### WHAT NEEDS TO BE DONE:
Could every line of the listing be output exactly, with the pictures skipped?

*** Opening DATA BELOW ***

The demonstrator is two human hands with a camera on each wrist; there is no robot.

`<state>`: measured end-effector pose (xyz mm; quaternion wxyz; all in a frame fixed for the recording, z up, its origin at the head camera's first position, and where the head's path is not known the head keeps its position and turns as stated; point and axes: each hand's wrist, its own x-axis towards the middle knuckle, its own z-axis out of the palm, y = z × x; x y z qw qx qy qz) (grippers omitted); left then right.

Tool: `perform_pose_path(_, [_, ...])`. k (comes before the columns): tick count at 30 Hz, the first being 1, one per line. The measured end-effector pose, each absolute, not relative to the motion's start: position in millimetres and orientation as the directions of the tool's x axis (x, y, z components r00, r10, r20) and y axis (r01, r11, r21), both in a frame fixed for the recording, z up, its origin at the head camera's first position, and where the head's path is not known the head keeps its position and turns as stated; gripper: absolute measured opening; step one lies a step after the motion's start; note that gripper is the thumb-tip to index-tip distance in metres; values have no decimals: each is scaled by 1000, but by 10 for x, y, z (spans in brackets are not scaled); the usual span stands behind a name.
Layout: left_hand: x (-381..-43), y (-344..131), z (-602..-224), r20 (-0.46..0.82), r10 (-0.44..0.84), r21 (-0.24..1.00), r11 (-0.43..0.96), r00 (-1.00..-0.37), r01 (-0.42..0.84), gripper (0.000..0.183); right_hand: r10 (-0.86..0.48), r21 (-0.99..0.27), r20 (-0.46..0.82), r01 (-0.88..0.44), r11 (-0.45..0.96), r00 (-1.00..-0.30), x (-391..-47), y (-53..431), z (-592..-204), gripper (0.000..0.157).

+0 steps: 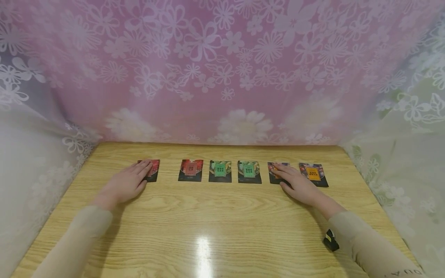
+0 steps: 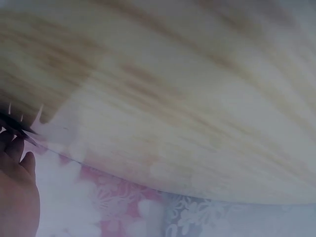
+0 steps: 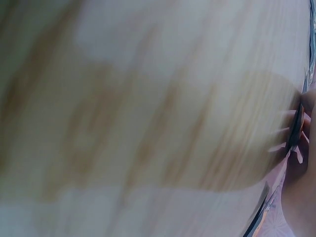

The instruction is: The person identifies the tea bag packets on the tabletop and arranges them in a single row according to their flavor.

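Several small flat packets lie in a row across the table. At the row's left end, my left hand [image 1: 126,184] [image 2: 19,190] rests with extended fingers on a red-and-black packet [image 1: 155,170], covering most of it. A second red packet [image 1: 191,170] lies to its right, followed by two green-labelled packets, one left [image 1: 220,171] and one right [image 1: 249,172]. My right hand [image 1: 299,186] [image 3: 298,182] lies over a dark packet with an orange label [image 1: 274,178], fingers stretched across it. Beside that hand is a similar orange-labelled packet [image 1: 314,174], partly behind the hand.
A wood-grain table [image 1: 167,231] carries everything. A small black-and-yellow object [image 1: 331,241], its kind unclear, sits by the right sleeve, which partly hides it. Pink floral cloth [image 1: 222,77] hangs along the back edge, with pale cloth at both sides.
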<state>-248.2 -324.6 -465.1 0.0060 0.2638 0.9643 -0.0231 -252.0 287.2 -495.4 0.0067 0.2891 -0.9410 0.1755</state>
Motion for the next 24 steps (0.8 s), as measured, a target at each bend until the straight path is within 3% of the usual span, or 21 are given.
perform_pose_path(24, [-2562, -2867, -4622, -59, 520, -35, 852, -852, 522, 63, -544, -273, 68, -540, 796, -836, -2499, 2850, -4869, 51])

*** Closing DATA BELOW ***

### EXPECTED OUTPUT:
The demonstrator is two human hands with a camera on each wrist; there is no robot.

`<state>`: measured end-effector pose (xyz mm; quaternion wxyz; all in a frame fixed for the recording, z up, its origin at the head camera's first position, and where the head's path is not known the head keeps its position and turns as stated; point and axes: each hand's wrist, its own x-axis towards the middle knuckle, its own z-axis out of the palm, y = z × x; x y z qw qx qy qz) (grippers omitted); left then right.

Tool: `perform_pose_path(_, [_, ...])`. k (comes before the columns): tick count at 30 Hz, the first being 1, one per line. The measured end-effector pose, each absolute, not relative to the motion's start: position in millimetres and orientation as the directions of the tool's x axis (x, y, z components r00, r10, r20) and y axis (r01, r11, r21), both in a frame fixed for the recording, z up, its origin at the head camera's first position, and where the head's path is not known the head keeps its position and turns as stated; gripper: absolute measured opening; step one lies a step after the motion's start; note that gripper is the thumb-tip to index-tip distance in metres; values have no decimals: each is scaled by 1000, but by 10 for x, y, z (spans in brackets are not scaled); the usual span stands behind a name.
Layout: left_hand: x (-381..-43), y (-344..131), z (-602..-224), r20 (-0.46..0.82), r10 (-0.44..0.84), r21 (-0.24..1.00), r11 (-0.43..0.96), r00 (-1.00..-0.37), r01 (-0.42..0.84), gripper (0.000..0.183); right_hand: r10 (-0.86..0.48), r21 (-0.99..0.27), r20 (-0.46..0.82), r01 (-0.88..0.44), r11 (-0.45..0.96), r00 (-1.00..-0.30), x (-391..-47), y (-53..431), z (-592..-204), gripper (0.000..0.157).

+0 steps: 
+0 steps: 
+0 steps: 

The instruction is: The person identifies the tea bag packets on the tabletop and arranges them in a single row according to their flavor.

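Several small flat packets lie in a row across the table. At the row's left end, my left hand [image 1: 126,184] [image 2: 19,190] rests with extended fingers on a red-and-black packet [image 1: 155,170], covering most of it. A second red packet [image 1: 191,170] lies to its right, followed by two green-labelled packets, one left [image 1: 220,171] and one right [image 1: 249,172]. My right hand [image 1: 299,186] [image 3: 298,182] lies over a dark packet with an orange label [image 1: 274,178], fingers stretched across it. Beside that hand is a similar orange-labelled packet [image 1: 314,174], partly behind the hand.
A wood-grain table [image 1: 167,231] carries everything. A small black-and-yellow object [image 1: 331,241], its kind unclear, sits by the right sleeve, which partly hides it. Pink floral cloth [image 1: 222,77] hangs along the back edge, with pale cloth at both sides.
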<state>-248.2 -324.6 -465.1 0.0060 0.2638 0.9643 -0.0231 -252.0 287.2 -495.4 0.0067 0.2891 -0.9410 0.1755</state>
Motion for the next 24 steps (0.8 s), as measured, a target at each bend until the straight path is within 3% of the usual span, or 21 are given.
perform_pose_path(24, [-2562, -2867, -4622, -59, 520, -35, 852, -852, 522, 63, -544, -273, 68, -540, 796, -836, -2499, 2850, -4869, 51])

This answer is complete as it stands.